ACTIVITY:
Word for word, transcribe the data below from the line with "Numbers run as" to the line with "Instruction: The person", keeping both of those lines.

Start of Block

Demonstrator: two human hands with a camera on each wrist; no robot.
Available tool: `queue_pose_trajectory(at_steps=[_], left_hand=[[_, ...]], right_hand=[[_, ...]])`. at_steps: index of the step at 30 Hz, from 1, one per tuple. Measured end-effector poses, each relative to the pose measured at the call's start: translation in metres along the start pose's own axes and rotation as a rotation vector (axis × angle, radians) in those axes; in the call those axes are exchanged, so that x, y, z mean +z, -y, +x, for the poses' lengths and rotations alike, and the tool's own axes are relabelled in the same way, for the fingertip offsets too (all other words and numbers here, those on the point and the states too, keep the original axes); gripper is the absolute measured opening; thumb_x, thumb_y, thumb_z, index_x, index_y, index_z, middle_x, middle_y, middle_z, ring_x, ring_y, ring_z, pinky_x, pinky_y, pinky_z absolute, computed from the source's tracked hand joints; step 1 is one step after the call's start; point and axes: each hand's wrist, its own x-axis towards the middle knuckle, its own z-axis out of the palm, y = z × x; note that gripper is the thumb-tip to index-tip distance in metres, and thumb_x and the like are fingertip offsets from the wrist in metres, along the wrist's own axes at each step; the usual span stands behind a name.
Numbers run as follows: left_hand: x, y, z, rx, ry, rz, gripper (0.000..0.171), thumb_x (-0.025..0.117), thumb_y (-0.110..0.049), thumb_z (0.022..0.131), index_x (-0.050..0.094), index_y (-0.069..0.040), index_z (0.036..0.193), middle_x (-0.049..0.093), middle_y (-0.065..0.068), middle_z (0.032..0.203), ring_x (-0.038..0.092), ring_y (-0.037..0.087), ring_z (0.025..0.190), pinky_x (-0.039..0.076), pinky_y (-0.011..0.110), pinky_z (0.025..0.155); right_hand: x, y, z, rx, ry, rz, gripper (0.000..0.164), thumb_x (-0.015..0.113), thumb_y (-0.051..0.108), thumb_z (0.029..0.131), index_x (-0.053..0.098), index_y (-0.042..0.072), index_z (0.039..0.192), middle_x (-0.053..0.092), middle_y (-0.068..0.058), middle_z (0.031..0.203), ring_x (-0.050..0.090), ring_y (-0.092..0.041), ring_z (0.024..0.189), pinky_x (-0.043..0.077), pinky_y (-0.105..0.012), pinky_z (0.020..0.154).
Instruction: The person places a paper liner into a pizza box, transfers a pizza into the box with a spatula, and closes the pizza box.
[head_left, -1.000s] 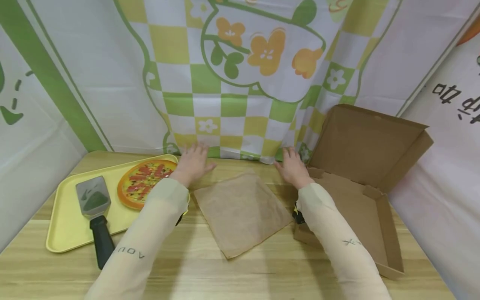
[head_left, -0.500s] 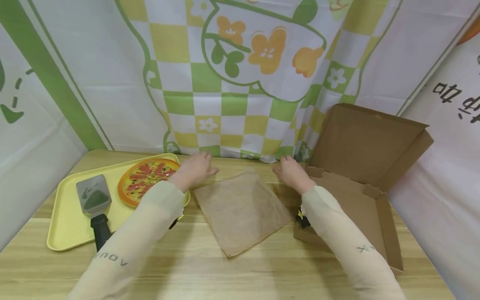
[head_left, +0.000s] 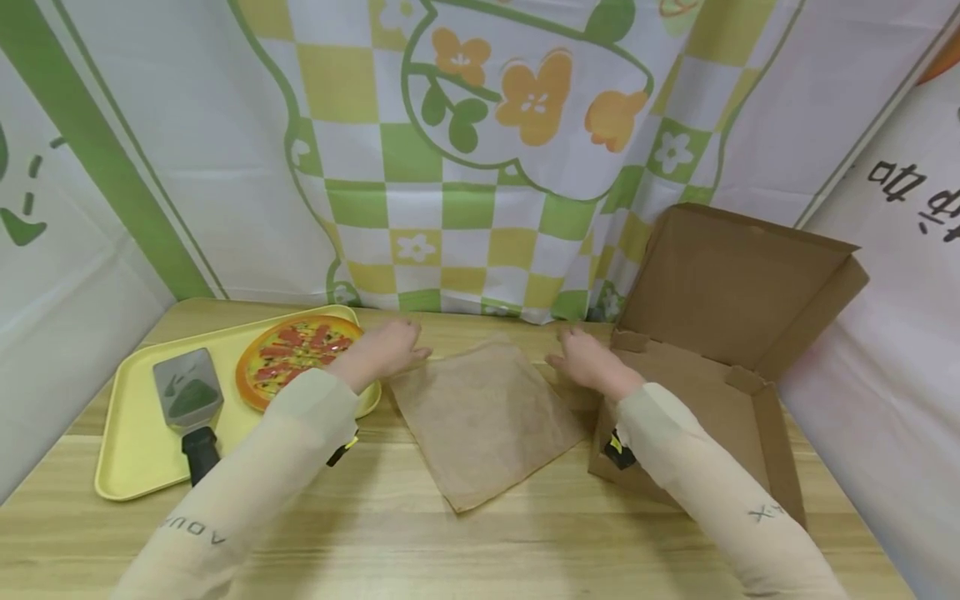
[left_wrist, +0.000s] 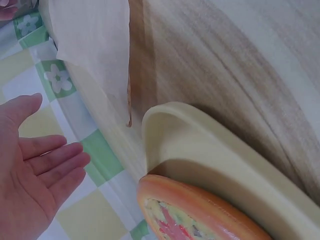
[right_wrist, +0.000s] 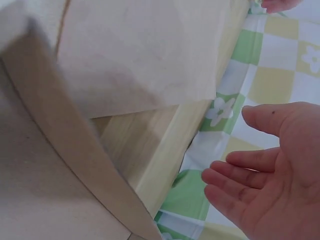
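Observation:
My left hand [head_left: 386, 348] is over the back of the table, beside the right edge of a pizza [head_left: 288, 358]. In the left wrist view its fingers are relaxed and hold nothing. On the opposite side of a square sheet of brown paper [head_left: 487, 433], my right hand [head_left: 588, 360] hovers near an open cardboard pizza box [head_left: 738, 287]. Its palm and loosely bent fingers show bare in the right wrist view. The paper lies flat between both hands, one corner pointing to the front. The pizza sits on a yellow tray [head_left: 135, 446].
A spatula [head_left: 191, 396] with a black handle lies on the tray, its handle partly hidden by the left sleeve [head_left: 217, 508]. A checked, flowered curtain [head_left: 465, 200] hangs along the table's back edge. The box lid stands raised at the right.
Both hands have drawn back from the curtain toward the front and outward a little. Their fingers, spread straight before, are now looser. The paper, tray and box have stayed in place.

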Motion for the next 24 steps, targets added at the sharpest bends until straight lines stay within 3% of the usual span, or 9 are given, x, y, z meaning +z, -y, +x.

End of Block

ANSWER:
Numbers run as follows: left_hand: x, y, z, rx, ry, rz, gripper (0.000..0.171), thumb_x (-0.025..0.117), thumb_y (-0.110..0.049), thumb_z (0.022..0.131), index_x (-0.050..0.094), index_y (-0.069..0.040), index_z (0.036..0.193), middle_x (-0.049..0.093), middle_y (-0.065..0.068), middle_z (0.032..0.203), ring_x (-0.038..0.092), ring_y (-0.037..0.087), ring_z (0.025..0.190), pinky_x (-0.039..0.076), pinky_y (-0.011..0.110), pinky_z (0.025..0.155); right_hand: x, y, z, rx, ry, rz, gripper (0.000..0.164), thumb_x (-0.015..0.113), thumb_y (-0.051..0.108), thumb_z (0.029..0.131), index_x (-0.053..0.098), index_y (-0.042..0.072), index_z (0.039..0.192), middle_x (-0.053..0.092), middle_y (-0.068..0.058), middle_z (0.031..0.203), ring_x (-0.050..0.090), ring_y (-0.092..0.041), ring_z (0.024..0.189), pinky_x (-0.043..0.077), pinky_y (-0.105..0.012), pinky_z (0.020..0.154).
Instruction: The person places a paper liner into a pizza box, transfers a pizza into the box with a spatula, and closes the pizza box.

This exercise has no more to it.